# Risotto: using store-bought stock/broth



## crankin (Apr 10, 2013)

Hello

I have a recipe for a risotto that I'd like to make, and it includes its own homemade chicken stock that it calls for 4 cups of. I don't have time to make my own stock, so I want to use store-bought, but I'm trying to weigh the options. I looked at the homemade chicken stock recipe, and it only has 18 mg of sodium per serving (1 cup). I compared this with the store options and even the low-sodium varieties are about 500 mg sodium per 1 cup. So which of the following would be the best substitute, or something else entirely?

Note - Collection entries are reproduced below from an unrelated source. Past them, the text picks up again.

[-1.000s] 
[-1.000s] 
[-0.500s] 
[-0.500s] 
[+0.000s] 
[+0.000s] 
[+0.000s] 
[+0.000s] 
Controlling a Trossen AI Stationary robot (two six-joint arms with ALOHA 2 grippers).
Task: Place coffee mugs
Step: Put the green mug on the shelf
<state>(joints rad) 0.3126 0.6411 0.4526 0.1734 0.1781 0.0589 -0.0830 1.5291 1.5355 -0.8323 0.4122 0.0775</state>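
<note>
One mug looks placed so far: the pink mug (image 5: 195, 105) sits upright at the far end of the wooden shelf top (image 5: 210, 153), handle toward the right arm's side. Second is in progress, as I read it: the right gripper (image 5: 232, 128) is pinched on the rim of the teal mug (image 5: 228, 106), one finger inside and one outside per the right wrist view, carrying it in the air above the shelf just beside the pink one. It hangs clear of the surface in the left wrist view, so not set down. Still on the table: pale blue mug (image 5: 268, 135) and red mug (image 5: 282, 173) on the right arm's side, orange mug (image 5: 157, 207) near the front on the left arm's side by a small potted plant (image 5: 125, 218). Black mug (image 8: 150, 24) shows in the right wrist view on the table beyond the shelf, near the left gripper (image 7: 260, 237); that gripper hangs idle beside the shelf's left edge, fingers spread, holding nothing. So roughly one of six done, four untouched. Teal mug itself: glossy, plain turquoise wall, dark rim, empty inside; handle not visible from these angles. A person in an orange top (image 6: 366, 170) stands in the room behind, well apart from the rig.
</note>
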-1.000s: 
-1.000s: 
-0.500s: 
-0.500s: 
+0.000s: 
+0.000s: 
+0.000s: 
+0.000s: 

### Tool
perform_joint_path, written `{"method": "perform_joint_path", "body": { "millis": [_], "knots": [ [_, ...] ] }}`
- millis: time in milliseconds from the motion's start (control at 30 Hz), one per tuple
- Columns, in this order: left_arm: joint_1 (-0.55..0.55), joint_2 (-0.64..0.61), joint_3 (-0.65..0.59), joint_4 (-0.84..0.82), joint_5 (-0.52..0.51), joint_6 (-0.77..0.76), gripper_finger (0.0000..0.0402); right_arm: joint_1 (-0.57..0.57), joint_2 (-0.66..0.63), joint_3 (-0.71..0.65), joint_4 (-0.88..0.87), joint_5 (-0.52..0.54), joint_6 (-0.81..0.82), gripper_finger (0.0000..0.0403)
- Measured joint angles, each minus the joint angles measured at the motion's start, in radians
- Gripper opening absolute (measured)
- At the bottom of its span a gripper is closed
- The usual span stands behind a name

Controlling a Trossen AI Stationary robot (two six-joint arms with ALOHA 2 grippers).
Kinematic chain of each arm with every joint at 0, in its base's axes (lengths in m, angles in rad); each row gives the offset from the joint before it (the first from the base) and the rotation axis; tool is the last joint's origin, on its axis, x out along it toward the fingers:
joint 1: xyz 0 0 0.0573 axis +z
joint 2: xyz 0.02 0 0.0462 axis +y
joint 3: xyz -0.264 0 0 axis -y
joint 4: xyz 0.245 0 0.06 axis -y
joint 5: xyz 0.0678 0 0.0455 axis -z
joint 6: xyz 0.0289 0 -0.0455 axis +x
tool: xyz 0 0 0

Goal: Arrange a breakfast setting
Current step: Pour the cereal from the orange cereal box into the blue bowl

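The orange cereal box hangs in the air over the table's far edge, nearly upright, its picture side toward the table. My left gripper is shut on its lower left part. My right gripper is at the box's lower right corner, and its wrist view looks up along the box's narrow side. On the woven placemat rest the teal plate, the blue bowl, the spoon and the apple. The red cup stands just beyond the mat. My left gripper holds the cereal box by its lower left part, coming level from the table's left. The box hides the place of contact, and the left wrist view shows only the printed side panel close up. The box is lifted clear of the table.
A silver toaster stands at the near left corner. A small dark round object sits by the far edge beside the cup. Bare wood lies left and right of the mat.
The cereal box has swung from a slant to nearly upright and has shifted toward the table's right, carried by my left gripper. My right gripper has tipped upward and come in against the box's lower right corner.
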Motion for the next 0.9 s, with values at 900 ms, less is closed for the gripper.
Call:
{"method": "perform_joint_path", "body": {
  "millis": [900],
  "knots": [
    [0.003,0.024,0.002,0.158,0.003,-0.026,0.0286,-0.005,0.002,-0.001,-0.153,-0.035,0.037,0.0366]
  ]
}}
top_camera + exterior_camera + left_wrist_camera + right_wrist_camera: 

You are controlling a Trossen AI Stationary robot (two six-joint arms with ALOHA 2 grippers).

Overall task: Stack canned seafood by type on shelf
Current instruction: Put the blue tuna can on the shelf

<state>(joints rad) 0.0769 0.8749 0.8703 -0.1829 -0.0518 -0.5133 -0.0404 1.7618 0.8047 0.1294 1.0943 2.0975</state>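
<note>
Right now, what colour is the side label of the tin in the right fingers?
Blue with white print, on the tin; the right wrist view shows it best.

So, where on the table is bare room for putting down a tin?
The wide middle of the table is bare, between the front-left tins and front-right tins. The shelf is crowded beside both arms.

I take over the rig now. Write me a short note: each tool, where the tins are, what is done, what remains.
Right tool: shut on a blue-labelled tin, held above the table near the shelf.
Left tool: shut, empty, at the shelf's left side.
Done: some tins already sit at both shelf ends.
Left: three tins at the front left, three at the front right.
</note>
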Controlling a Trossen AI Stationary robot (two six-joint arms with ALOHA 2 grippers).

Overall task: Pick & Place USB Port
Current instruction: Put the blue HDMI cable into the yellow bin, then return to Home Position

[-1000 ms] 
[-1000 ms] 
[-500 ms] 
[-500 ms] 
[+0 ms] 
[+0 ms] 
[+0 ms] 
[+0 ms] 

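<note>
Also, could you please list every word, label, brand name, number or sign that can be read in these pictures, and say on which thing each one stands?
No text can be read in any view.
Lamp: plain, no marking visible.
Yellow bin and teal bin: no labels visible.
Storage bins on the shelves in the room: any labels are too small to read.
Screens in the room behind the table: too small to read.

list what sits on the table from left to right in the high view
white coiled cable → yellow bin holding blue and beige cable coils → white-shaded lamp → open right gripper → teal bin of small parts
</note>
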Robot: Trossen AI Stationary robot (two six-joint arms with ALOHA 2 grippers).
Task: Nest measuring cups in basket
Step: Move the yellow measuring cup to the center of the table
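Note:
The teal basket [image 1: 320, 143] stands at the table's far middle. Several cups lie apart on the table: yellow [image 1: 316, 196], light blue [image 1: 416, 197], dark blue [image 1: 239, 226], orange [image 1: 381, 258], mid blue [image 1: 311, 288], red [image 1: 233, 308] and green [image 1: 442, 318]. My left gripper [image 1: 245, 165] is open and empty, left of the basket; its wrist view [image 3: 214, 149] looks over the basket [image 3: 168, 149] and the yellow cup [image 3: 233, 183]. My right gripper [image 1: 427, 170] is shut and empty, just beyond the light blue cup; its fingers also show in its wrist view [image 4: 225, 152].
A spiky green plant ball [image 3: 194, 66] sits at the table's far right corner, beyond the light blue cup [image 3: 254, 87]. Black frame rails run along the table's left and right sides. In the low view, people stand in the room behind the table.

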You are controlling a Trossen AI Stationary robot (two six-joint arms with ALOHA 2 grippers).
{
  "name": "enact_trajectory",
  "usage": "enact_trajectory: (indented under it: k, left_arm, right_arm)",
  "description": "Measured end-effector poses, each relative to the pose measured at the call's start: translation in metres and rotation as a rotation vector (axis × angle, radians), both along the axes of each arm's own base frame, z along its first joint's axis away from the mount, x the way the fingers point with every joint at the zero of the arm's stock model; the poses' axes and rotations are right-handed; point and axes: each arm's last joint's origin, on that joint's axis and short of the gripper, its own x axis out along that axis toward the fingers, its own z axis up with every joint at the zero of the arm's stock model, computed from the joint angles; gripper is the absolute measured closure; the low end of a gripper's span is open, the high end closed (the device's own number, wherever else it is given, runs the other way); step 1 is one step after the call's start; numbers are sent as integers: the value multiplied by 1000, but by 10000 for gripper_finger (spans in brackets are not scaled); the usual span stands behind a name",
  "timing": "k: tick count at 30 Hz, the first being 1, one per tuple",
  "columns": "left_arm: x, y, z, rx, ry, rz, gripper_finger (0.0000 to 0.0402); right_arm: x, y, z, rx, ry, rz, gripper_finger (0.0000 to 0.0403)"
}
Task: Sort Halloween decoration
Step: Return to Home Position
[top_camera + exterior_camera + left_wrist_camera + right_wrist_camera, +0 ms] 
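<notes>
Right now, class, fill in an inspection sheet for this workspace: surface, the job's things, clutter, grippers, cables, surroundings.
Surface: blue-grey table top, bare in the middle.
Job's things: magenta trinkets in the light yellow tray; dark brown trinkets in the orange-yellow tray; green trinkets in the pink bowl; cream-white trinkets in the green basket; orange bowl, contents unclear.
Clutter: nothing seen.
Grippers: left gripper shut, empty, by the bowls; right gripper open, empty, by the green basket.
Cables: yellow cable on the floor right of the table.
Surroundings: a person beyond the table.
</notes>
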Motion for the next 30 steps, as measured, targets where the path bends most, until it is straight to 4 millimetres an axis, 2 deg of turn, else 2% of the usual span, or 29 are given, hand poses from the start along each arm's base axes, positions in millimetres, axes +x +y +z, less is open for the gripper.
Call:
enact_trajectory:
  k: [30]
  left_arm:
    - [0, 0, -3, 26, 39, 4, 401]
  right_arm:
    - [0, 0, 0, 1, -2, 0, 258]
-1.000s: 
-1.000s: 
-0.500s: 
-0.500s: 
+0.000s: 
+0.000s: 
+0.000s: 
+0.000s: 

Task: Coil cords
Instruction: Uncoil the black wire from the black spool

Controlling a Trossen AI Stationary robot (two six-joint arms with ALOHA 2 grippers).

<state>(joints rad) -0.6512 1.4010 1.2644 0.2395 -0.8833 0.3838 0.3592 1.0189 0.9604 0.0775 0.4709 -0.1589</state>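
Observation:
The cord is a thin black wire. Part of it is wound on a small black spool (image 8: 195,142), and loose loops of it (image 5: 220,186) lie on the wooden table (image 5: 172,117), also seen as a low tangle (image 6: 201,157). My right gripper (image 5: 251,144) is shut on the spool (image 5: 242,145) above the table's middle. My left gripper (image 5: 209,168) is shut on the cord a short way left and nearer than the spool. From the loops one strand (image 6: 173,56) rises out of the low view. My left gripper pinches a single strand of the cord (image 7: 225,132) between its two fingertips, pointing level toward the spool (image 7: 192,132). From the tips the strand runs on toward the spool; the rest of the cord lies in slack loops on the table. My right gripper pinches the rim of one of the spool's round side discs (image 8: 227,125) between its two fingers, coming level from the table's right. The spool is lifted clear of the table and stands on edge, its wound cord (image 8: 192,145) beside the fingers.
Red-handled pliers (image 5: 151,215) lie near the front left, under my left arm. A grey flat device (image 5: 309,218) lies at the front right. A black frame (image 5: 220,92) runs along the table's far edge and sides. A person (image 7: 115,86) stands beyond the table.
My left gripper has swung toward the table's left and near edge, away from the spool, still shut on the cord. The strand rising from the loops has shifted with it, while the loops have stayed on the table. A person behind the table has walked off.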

1. Low-sodium chicken broth
2. Low-sodium chicken stock
3. Unsalted chicken stock
4. Low-sodium stock/broth that is diluted with water (say, 2 cups broth/stock and 2 cups water?)

Any other risotto making tips are welcome... my first time making it! Thanks in advance


----------



## pacanis (Apr 10, 2013)

I use College Inn Bold stock. I love the flavor. It's all I use, even when making risotto. 
I'm not a label reader though.


----------



## Steve Kroll (Apr 10, 2013)

You can use any of those things. I'd say just use whatever best fits your personal taste.


----------



## no mayonnaise (Apr 10, 2013)

The lower the sodium the better, so you can control the seasoning yourself.  That's the main benefit of making it yourself, aside from your broth not tasting like used gym socks which most store-bought ones do.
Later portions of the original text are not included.